Requirement
Quote every line below exactly as it reads.

The data
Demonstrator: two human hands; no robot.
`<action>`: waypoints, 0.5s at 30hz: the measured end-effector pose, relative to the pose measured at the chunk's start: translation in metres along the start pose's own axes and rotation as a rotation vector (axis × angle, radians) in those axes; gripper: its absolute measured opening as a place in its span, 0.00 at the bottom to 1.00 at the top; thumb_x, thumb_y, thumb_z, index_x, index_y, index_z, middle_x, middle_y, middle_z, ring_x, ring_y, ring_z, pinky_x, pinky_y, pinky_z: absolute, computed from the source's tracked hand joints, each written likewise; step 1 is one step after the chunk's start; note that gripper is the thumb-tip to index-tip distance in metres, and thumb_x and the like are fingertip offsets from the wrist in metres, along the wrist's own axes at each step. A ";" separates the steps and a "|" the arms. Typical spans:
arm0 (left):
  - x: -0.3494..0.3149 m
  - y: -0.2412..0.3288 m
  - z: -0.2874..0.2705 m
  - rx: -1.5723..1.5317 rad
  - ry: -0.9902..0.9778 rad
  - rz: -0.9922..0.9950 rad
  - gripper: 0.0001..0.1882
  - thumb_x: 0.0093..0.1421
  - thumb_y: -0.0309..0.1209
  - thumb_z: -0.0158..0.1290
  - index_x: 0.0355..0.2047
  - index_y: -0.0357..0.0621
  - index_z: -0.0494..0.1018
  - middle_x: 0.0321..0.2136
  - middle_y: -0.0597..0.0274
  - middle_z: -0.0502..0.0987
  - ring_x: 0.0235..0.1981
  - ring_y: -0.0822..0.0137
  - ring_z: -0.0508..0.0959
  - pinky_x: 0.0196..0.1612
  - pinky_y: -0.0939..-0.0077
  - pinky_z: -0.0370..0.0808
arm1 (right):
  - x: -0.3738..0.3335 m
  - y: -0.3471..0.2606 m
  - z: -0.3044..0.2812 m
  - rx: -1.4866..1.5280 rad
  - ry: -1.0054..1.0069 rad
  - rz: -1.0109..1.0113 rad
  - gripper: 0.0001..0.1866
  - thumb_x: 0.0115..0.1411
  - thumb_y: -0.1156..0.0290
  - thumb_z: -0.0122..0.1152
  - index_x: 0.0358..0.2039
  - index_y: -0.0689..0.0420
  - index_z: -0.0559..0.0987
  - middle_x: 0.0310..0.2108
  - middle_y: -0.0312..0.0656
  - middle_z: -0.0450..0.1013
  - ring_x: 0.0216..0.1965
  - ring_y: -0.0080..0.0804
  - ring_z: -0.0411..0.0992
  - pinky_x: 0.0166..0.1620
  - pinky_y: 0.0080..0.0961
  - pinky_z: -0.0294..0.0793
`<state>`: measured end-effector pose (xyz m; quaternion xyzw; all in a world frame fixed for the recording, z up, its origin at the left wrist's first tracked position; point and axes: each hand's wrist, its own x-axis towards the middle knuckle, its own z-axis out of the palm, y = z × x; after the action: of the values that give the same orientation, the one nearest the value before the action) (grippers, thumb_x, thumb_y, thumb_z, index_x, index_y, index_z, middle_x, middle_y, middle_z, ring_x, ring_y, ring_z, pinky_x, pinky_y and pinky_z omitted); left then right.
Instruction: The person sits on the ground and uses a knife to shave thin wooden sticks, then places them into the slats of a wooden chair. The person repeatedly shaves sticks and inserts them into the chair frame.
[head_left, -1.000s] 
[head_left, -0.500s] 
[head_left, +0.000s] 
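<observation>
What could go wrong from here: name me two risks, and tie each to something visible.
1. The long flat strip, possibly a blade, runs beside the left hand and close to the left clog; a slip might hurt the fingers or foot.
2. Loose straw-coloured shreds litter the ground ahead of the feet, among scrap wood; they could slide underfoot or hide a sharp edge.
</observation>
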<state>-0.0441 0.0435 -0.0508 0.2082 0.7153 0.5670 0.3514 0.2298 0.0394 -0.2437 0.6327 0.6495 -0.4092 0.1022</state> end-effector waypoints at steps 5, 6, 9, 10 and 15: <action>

Reply to the exercise
Demonstrator: two human hands; no robot.
`<action>`: waypoints, 0.5s at 30hz: the measured end-effector pose, relative to the pose measured at the chunk's start: translation in metres along the start pose's own axes and rotation as a rotation vector (axis × angle, radians) in those axes; gripper: its absolute measured opening as a place in its span, 0.00 at the bottom to 1.00 at the top; thumb_x, thumb_y, thumb_z, index_x, index_y, index_z, middle_x, middle_y, middle_z, ring_x, ring_y, ring_z, pinky_x, pinky_y, pinky_z: absolute, computed from the source's tracked hand joints, each written likewise; step 1 is one step after the chunk's start; note that gripper is the thumb-tip to index-tip distance in metres, and thumb_x and the like are fingertip offsets from the wrist in metres, along the wrist's own axes at each step. A ";" separates the steps and a "|" the arms. Typical spans:
arm0 (left):
  - x: -0.3494..0.3149 m
  - y: -0.2412..0.3288 m
  - z: -0.2874..0.2705 m
  - rx: -1.5723..1.5317 rad
  - ry: -0.9902..0.9778 rad
  - rz: -0.9922..0.9950 rad
  - gripper: 0.0001..0.1882
  - thumb_x: 0.0093..0.1421
  - thumb_y: -0.0309..0.1209
  - thumb_z: -0.0158..0.1290
  - index_x: 0.0355..0.2047
  - index_y: -0.0357..0.0621
  - index_z: -0.0494..0.1018
  - middle_x: 0.0321..0.2136
  - middle_y: -0.0597..0.0274
  - middle_z: -0.0502..0.0987
  - ring_x: 0.0235..0.1981
  - ring_y: -0.0822..0.0137
  - ring_z: -0.0508..0.0959
  - pinky_x: 0.0196..0.1612
  - pinky_y: -0.0939..-0.0077
  - pinky_z: -0.0370..0.0808
arm1 (right):
  - x: -0.3738..0.3335 m
  - y: -0.3471..0.2606 m
  - z: -0.3044..0.2812 m
  - rx: -1.4866..1.5280 rad
  - ry: -1.0054..1.0069 rad
  - rz: -1.0109..1.0113 rad
  - gripper: 0.0001..0.1866
  - thumb_x: 0.0115..0.1411
  - thumb_y: -0.1156..0.0290
  - thumb_z: -0.0122..0.1152
  - index_x: 0.0358..0.2039
  - index_y: -0.0689..0.0420
  - index_z: -0.0559..0.0987
  - middle_x: 0.0310..0.2108
  - middle_y: -0.0312..0.0656
  - middle_z: -0.0450..0.1013
  - ring_x: 0.0216..0.1965
  - ring_y: -0.0080..0.0804
  - ring_z: -0.0411..0.0992
  - pinky_x: 0.0166..0.1620
  - pinky_y: 0.0080..0.0961
  - pinky_z: -0.0294..0.0793
`<state>`: measured end-effector pose (xyz m; quaternion xyzw; all in a world frame fixed for the recording, z up, its origin at the left wrist's first tracked position; point and axes: each hand's wrist, its own x-axis towards the middle knuckle, its own z-axis out of the palm, y = z × x; after the action: of the values that give the same orientation, the one nearest the value before the action) (grippers, thumb_x, thumb_y, thumb_z, index_x, index_y, index_z, middle_x, middle_y, middle_z, ring_x, ring_y, ring_z, pinky_x, pinky_y and pinky_z omitted); left then right.
Instruction: The person sits on the ground and uses a knife to shave thin wooden sticks, then places them into the slats of a wooden chair. The person repeatedly shaves sticks and inserts them into the chair frame.
[head_left, -1.000s] 
[head_left, -0.500s] 
[head_left, +0.000s] 
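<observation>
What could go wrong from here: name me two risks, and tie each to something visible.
1. The long flat strip, possibly a blade, runs beside the left hand and close to the left clog; a slip might hurt the fingers or foot.
2. Loose straw-coloured shreds litter the ground ahead of the feet, among scrap wood; they could slide underfoot or hide a sharp edge.
</observation>
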<state>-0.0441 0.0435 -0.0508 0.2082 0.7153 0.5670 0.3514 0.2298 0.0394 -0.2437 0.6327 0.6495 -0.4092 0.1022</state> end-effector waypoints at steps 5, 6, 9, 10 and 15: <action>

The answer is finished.